(Provided information begins)
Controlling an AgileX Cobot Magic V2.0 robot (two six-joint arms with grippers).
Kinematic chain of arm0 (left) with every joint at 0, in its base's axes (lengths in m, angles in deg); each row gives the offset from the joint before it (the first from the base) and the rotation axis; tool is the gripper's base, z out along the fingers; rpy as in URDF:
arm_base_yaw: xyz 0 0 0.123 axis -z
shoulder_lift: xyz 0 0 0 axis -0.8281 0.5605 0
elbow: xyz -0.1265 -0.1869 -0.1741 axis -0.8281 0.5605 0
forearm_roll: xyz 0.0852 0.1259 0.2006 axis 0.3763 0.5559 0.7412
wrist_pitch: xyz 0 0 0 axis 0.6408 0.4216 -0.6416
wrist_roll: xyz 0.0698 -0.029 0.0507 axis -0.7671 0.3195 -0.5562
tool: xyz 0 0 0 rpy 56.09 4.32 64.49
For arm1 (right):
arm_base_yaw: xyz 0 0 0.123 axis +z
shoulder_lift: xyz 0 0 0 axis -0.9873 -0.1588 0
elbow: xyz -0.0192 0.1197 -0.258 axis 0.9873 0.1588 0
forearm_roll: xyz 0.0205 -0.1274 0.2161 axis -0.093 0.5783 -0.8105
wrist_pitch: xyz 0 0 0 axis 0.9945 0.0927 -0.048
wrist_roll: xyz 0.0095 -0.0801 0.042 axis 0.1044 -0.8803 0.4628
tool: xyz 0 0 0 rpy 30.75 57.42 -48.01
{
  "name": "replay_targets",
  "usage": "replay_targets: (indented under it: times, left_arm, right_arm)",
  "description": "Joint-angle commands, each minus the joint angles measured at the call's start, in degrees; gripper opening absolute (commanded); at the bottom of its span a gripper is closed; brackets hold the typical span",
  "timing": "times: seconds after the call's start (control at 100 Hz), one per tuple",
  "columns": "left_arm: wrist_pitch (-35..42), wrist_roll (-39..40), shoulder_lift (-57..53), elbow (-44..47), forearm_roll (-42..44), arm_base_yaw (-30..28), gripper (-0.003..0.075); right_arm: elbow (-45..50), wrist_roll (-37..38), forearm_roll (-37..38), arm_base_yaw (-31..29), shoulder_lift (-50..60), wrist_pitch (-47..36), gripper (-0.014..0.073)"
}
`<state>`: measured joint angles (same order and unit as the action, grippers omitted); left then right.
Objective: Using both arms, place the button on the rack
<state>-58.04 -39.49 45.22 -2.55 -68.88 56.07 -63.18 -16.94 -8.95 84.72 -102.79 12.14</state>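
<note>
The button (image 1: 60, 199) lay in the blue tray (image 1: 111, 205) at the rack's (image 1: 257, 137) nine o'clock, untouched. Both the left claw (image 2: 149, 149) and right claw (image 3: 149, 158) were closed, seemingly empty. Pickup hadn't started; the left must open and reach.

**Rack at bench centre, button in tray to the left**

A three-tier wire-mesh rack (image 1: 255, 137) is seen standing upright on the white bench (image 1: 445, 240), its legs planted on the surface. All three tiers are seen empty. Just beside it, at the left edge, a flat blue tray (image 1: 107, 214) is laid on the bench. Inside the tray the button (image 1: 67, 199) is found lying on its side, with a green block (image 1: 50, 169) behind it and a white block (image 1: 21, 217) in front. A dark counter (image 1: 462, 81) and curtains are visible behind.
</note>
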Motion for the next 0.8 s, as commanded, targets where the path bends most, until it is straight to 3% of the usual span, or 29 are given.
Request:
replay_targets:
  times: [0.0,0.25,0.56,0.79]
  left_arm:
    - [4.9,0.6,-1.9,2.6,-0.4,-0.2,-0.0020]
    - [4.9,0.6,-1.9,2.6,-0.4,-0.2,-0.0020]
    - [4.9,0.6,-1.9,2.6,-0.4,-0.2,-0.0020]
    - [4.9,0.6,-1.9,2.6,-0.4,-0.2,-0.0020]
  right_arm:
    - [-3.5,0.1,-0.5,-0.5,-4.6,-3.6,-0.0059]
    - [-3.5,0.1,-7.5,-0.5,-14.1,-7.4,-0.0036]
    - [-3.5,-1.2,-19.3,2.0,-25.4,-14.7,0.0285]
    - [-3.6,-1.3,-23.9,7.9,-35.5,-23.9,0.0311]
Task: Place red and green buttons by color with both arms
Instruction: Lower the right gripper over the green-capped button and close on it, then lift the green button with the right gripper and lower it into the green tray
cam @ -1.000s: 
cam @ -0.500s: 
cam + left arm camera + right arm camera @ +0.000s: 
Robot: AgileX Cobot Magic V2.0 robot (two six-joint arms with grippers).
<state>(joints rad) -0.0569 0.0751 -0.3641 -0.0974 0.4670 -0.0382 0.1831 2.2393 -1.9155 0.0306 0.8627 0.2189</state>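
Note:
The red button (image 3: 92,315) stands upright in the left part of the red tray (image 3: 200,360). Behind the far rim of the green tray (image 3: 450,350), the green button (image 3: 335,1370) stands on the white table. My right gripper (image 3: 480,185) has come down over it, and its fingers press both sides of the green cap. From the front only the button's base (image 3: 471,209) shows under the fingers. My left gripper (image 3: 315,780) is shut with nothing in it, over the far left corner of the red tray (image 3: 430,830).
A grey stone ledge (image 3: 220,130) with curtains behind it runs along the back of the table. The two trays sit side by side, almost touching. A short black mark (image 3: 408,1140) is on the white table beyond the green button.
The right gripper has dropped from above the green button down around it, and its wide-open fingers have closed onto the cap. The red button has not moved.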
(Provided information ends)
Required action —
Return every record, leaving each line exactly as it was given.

Response box —
Controlling an AgileX Cobot Magic V2.0 robot (two six-joint arms with grippers).
Kinematic chain of arm0 (left) with every joint at 0, in its base's axes (lengths in m, angles in deg); each row gives the offset from the joint before it (the first from the base) and the rotation axis; tool is the gripper's base, z out along the fingers; rpy as in URDF:
arm_base_yaw: xyz 0 0 0.123 axis -z
shoulder_lift: xyz 0 0 0 axis -0.8281 0.5605 0
elbow: xyz -0.1265 -0.1869 -0.1741 axis -0.8281 0.5605 0
forearm_roll: xyz 0.0852 0.1259 0.2006 axis 0.3763 0.5559 0.7412
wrist_pitch: xyz 0 0 0 axis 0.6408 0.4216 -0.6416
wrist_roll: xyz 0.0698 -0.029 0.0507 axis -0.7671 0.3195 -0.5562
tool: xyz 0 0 0 rpy 56.09 4.32 64.49
For arm1 (right):
arm_base_yaw: xyz 0 0 0.123 axis +z
shoulder_lift: xyz 0 0 0 axis -0.9873 -0.1588 0
elbow: xyz -0.0192 0.1197 -0.258 axis 0.9873 0.1588 0
forearm_roll: xyz 0.0205 -0.1274 0.2161 axis -0.093 0.5783 -0.8105
wrist_pitch: xyz 0 0 0 axis 0.9945 0.0927 -0.048
wrist_roll: xyz 0.0095 -0.0801 0.042 axis 0.1044 -0.8803 0.4628
tool: xyz 0 0 0 rpy 30.75 57.42 -48.01
{
  "name": "replay_targets",
  "usage": "replay_targets: (indented under it: times, left_arm, right_arm)",
  "description": "Joint-angle commands, each minus the joint angles measured at the call's start, in degrees; gripper opening absolute (commanded); at the bottom of its span a gripper is closed; brackets hold the typical span",
  "timing": "times: seconds after the call's start (control at 100 Hz), one per tuple",
  "columns": "left_arm: wrist_pitch (-35..42), wrist_roll (-39..40), shoulder_lift (-57..53), elbow (-44..47), forearm_roll (-42..44), arm_base_yaw (-30..28), gripper (-0.003..0.075); right_arm: elbow (-45..50), wrist_roll (-37..38), forearm_roll (-37..38), arm_base_yaw (-31..29), shoulder_lift (-50..60), wrist_pitch (-47..36), gripper (-0.014..0.073)"
}
`<state>`: measured joint angles (same order and unit as the action, grippers omitted); left then right.
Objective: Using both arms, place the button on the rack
<state>-58.04 -39.49 45.22 -2.55 -68.88 56.07 -63.18 -16.94 -8.95 84.72 -102.79 12.14</state>
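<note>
The button (image 1: 60, 199) lay in the blue tray (image 1: 111, 205) at the rack's (image 1: 257, 137) nine o'clock, untouched. Both the left claw (image 2: 149, 149) and right claw (image 3: 149, 158) were closed, seemingly empty. Pickup hadn't started; the left must open and reach.

**Rack at bench centre, button in tray to the left**

A three-tier wire-mesh rack (image 1: 255, 137) is seen standing upright on the white bench (image 1: 445, 240), its legs planted on the surface. All three tiers are seen empty. Just beside it, at the left edge, a flat blue tray (image 1: 107, 214) is laid on the bench. Inside the tray the button (image 1: 67, 199) is found lying on its side, with a green block (image 1: 50, 169) behind it and a white block (image 1: 21, 217) in front. A dark counter (image 1: 462, 81) and curtains are visible behind.
</note>
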Motion for the next 0.8 s, as commanded, targets where the path bends most, until it is straight to 3% of the usual span, or 29 are given.
Request:
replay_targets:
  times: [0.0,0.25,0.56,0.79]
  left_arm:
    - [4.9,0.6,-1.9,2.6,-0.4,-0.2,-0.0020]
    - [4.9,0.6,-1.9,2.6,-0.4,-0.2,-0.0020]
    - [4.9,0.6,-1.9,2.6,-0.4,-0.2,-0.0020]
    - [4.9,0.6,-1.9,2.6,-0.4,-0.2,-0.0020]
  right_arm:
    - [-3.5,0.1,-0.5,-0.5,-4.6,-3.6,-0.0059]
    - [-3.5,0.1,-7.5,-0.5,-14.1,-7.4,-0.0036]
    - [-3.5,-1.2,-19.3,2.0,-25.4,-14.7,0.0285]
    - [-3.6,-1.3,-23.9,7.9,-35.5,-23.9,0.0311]
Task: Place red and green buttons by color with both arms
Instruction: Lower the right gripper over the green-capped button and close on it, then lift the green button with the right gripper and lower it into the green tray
cam @ -1.000s: 
cam @ -0.500s: 
cam + left arm camera + right arm camera @ +0.000s: 
Robot: AgileX Cobot Magic V2.0 robot (two six-joint arms with grippers).
<state>(joints rad) -0.0569 0.0751 -0.3641 -0.0974 0.4670 -0.0382 0.1831 2.2393 -1.9155 0.0306 0.8627 0.2189</state>
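Note:
The red button (image 3: 92,315) stands upright in the left part of the red tray (image 3: 200,360). Behind the far rim of the green tray (image 3: 450,350), the green button (image 3: 335,1370) stands on the white table. My right gripper (image 3: 480,185) has come down over it, and its fingers press both sides of the green cap. From the front only the button's base (image 3: 471,209) shows under the fingers. My left gripper (image 3: 315,780) is shut with nothing in it, over the far left corner of the red tray (image 3: 430,830).
A grey stone ledge (image 3: 220,130) with curtains behind it runs along the back of the table. The two trays sit side by side, almost touching. A short black mark (image 3: 408,1140) is on the white table beyond the green button.
The right gripper has dropped from above the green button down around it, and its wide-open fingers have closed onto the cap. The red button has not moved.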

What came before is the finished answer.